Stella

Dói-me a cabeça: é o que resta da ressaca. Ainda não são 10h30, mas parece-me que estou no trabalho há uma eternidade. Estou sentada à secretária com o portátil aberto e deveria estar a trabalhar nas notas sobre os meus doentes. Parece que não consigo redigir uma frase racional. Só penso em saber mais coisas sobre a Isabelle.

Abro o diário dela e leio os apontamentos que tirei até agora. Leio o encaminhamento dela.

O encaminhamento.

Pego no telemóvel e ligo para a clínica de medicina geral em Vällingby. Deixo uma mensagem para a Dr.ª Siv Rosen, pedindo-lhe que me ligue por causa de um assunto urgente. Enquanto espero pelo telefonema, vagueio pela sala. Vou até à janela e olho para a rua lá em baixo. Reorganizo as coisas em cima da secretária. Quando o telefone toca, atendo antes de o primeiro toque acabar.

– Olá, Stella, o que se passa? – pergunta a Dr.ª Siv Rosén.

– Encaminhaste-me uma paciente – digo. – A Isabelle Karlsson.

– Sim, é verdade.

– Porque a encaminhaste para mim em particular?

A Dr.ª Siv Rosén fica em silêncio por instantes e depois pergunta:

– Há algum problema?

– Absolutamente nenhum, estava só a pensar se terias mais informações sobre ela.

– Mais informações? Tudo o que sei consta da documentação do encaminhamento. Não recebeste?

– Há muito que é tua doente?

– Só a vi uma vez.

– Sabes alguma coisa sobre a família dela?

– Tudo o que sei está no relatório. – A Dr.ª Siv Rosén parece aborrecida. – O pai dela morreu em maio, ela está deprimida e tem algumas dificuldades em socializar. Tu és uma terapeuta de qualidade e respeitada. E… bem… talvez isto pareça estranho, mas houve alguma coisa na maneira como ela se comportou… alguma coisa me disse que tu serias perfeita para ela, que tu serias o tipo de pessoa com quem ela precisaria de falar. Por isso, mandei-a para ti.
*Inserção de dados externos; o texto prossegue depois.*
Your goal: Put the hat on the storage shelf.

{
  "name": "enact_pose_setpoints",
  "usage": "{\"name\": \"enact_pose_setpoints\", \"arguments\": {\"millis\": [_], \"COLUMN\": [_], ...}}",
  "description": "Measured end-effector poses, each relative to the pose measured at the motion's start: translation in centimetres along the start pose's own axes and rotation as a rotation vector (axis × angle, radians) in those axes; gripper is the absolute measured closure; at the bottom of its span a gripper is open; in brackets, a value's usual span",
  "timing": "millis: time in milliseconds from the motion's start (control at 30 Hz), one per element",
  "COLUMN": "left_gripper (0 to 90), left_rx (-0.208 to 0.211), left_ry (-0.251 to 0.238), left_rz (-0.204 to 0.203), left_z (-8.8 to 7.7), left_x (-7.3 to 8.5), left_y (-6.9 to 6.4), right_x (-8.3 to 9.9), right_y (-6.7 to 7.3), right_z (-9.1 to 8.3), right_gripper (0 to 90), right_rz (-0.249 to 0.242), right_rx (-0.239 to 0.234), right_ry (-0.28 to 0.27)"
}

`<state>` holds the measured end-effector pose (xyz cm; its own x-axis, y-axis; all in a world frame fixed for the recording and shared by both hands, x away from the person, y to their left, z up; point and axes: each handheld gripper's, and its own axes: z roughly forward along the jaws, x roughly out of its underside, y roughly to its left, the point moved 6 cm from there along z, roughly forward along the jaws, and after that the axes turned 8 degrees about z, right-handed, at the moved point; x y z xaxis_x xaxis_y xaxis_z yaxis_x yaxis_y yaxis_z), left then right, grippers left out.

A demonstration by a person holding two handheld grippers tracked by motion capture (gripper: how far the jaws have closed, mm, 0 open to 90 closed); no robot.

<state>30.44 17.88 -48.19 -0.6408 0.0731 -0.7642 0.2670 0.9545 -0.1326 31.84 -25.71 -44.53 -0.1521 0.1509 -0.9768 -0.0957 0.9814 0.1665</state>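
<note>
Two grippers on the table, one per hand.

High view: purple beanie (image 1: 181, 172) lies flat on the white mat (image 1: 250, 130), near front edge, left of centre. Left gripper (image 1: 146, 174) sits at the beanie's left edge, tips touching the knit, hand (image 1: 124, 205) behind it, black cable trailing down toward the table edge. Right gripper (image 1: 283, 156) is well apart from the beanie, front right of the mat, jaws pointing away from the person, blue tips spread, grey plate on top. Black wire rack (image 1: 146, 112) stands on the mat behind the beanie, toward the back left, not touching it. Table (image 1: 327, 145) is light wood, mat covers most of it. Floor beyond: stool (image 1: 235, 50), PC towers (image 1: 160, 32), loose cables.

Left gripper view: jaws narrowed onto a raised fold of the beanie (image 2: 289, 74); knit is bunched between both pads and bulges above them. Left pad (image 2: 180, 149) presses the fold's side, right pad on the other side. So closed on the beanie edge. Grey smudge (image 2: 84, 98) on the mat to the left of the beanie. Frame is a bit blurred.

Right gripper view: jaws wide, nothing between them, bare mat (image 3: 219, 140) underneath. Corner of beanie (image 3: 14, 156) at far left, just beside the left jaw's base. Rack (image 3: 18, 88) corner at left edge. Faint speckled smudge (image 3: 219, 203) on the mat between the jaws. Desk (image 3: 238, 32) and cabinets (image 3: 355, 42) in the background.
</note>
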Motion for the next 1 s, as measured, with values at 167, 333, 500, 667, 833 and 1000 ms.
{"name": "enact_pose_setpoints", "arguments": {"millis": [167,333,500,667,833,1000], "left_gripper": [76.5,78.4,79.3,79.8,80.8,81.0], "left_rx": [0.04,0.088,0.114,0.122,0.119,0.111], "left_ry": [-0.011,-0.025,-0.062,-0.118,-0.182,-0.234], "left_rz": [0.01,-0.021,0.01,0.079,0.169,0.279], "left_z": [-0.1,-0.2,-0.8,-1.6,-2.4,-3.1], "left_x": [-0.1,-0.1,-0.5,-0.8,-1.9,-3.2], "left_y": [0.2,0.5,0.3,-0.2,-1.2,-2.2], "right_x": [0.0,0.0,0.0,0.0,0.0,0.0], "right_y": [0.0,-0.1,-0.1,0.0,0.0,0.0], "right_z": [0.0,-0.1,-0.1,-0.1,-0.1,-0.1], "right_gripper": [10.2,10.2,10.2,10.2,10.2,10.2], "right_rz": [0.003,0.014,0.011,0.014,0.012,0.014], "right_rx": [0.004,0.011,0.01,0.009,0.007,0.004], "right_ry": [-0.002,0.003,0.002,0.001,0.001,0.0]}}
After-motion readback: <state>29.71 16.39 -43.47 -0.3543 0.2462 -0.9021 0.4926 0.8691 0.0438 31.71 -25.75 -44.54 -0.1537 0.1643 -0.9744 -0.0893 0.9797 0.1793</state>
– Queres dizer que ela não mencionou o meu nome? Não pediu especificamente para vir falar comigo?

– Claro que não. Pareces perturbada. Concretamente, qual é o problema?

– Nenhum.

– Tens a certeza?

– Absoluta – respondo. – Só queria confirmar. Obrigada pelo teu tempo. – Desligo. Pouso a cabeça nas mãos.

A Isabelle não me procurou. Não sabe quem eu sou.